- **Dataset items**
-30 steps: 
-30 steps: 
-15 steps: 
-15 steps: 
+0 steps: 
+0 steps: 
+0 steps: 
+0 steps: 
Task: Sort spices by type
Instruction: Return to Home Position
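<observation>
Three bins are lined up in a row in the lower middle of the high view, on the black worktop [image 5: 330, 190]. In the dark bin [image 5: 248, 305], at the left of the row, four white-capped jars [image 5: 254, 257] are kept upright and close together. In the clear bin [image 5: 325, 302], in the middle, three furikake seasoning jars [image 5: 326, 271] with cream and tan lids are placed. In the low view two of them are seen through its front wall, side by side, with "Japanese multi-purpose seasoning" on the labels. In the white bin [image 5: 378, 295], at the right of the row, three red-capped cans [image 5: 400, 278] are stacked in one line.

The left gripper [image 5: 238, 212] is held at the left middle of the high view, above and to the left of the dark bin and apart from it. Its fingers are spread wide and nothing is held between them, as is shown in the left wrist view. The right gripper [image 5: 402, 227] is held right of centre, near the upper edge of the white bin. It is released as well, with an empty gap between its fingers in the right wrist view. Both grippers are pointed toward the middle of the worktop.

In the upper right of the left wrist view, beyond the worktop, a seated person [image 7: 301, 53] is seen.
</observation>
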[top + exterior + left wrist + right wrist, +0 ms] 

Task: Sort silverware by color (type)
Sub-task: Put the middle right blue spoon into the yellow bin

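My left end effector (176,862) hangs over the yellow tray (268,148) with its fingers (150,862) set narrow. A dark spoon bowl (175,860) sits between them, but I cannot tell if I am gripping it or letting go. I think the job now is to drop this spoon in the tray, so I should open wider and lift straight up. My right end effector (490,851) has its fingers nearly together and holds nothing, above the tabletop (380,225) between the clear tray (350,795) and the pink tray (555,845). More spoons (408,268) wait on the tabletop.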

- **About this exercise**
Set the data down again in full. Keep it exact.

- **Solution**
-30 steps: 
-30 steps: 
-15 steps: 
-15 steps: 
+0 steps: 
+0 steps: 
+0 steps: 
+0 steps: 
Task: Sort spices by type
Instruction: Return to Home Position
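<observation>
Three bins are lined up in a row in the lower middle of the high view, on the black worktop [image 5: 330, 190]. In the dark bin [image 5: 248, 305], at the left of the row, four white-capped jars [image 5: 254, 257] are kept upright and close together. In the clear bin [image 5: 325, 302], in the middle, three furikake seasoning jars [image 5: 326, 271] with cream and tan lids are placed. In the low view two of them are seen through its front wall, side by side, with "Japanese multi-purpose seasoning" on the labels. In the white bin [image 5: 378, 295], at the right of the row, three red-capped cans [image 5: 400, 278] are stacked in one line.

The left gripper [image 5: 238, 212] is held at the left middle of the high view, above and to the left of the dark bin and apart from it. Its fingers are spread wide and nothing is held between them, as is shown in the left wrist view. The right gripper [image 5: 402, 227] is held right of centre, near the upper edge of the white bin. It is released as well, with an empty gap between its fingers in the right wrist view. Both grippers are pointed toward the middle of the worktop.

In the upper right of the left wrist view, beyond the worktop, a seated person [image 7: 301, 53] is seen.
</observation>
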[top + exterior + left wrist + right wrist, +0 ms] 

Task: Sort silverware by color (type)
Sub-task: Put the middle right blue spoon into the yellow bin

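My left end effector (176,862) hangs over the yellow tray (268,148) with its fingers (150,862) set narrow. A dark spoon bowl (175,860) sits between them, but I cannot tell if I am gripping it or letting go. I think the job now is to drop this spoon in the tray, so I should open wider and lift straight up. My right end effector (490,851) has its fingers nearly together and holds nothing, above the tabletop (380,225) between the clear tray (350,795) and the pink tray (555,845). More spoons (408,268) wait on the tabletop.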

Nothing further is needed to complete the exercise.